Fast vier Prozent der Beschäftigten in Deutschland erhalten nach einer Studie des Duisburger Instituts für Arbeit und Qualifikation "extreme Niedriglöhne", also weniger als fünf Euro pro Stunde. Weil das Gehalt nicht reicht, müssen viele mit Hartz IV aufstocken - allein für die Aufstocker mit Vollzeitstelle gibt der Staat jährlich rund vier Milliarden Euro aus. Abel: "Die Steuerzahler zahlen also für das Lohndumping bestimmter Firmen."

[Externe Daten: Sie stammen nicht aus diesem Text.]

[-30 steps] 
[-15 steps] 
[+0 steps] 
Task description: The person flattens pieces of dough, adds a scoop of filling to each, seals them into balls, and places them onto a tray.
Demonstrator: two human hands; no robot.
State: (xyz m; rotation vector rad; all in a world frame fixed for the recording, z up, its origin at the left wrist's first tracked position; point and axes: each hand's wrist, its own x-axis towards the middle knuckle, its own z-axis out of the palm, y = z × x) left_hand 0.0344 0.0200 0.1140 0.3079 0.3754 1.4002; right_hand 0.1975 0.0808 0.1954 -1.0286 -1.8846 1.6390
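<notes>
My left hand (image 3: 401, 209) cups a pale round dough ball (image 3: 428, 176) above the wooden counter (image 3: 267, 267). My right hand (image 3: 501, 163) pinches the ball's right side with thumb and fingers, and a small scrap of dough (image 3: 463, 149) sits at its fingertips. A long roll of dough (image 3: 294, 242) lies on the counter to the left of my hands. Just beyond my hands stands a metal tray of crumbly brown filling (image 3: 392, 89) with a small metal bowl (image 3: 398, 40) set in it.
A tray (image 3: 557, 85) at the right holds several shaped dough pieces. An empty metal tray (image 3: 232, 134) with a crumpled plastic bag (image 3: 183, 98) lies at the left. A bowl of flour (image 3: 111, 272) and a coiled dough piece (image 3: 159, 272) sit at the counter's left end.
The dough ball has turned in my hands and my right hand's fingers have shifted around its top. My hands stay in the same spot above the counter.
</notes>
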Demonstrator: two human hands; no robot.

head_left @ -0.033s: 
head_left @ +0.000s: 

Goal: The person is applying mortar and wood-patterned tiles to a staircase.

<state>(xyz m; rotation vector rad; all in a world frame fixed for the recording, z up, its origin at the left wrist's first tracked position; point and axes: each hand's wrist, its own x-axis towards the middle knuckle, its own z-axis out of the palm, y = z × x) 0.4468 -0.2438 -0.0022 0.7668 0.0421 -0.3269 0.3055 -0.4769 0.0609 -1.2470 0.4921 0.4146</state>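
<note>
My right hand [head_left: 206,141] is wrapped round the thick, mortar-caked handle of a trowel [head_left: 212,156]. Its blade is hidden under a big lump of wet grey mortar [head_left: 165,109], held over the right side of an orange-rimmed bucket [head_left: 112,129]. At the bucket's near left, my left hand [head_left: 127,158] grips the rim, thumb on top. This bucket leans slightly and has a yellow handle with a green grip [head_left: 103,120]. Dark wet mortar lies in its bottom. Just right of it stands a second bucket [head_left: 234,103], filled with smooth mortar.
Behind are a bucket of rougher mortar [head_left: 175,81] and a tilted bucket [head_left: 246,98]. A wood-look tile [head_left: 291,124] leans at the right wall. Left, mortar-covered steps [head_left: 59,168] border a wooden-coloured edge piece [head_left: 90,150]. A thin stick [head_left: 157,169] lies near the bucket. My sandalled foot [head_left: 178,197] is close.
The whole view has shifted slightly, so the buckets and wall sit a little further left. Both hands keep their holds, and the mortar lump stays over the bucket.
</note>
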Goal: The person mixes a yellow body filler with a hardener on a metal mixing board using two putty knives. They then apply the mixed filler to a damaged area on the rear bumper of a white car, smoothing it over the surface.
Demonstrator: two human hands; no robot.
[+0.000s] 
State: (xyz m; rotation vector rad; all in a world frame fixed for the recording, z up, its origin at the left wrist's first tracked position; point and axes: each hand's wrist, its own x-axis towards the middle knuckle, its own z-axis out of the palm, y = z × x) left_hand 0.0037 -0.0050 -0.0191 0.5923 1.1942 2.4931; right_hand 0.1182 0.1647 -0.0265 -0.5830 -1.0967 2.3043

Aufgestockt hat Heidrun D. nicht, "aus Stolz", wie sie sagt. Wie viele andere Niedriglöhner besitzt die 58-Jährige keinen Schulabschluss, hat aber als Putzfrau stets hart gearbeitet. Rückblickend verstehe sie nicht, weshalb sie bei der Servicefirma angeheuert habe, sagt sie. Von morgens bis abends habe sie die WC-Räume gereinigt und im Alsterhaus obendrauf noch die Personaltoiletten. "Um 22 Uhr kam ich nach Hause, um fünf Uhr stand ich wieder auf." Damals habe sie aber unbedingt einen Job haben wollen, da sei es ihr auch egal gewesen, dass sie jeden Tag 120 Kilometer zwischen ihrem Wohnort Sumte (Niedersachsen) und Hamburg pendeln musste. Aus Zorn über das Unrecht habe sie nach der Kündigung - mit einer Rechtsschutzversicherung im Rücken - gegen ihren Ex-Chef geklagt. Sie will Berufung einlegen.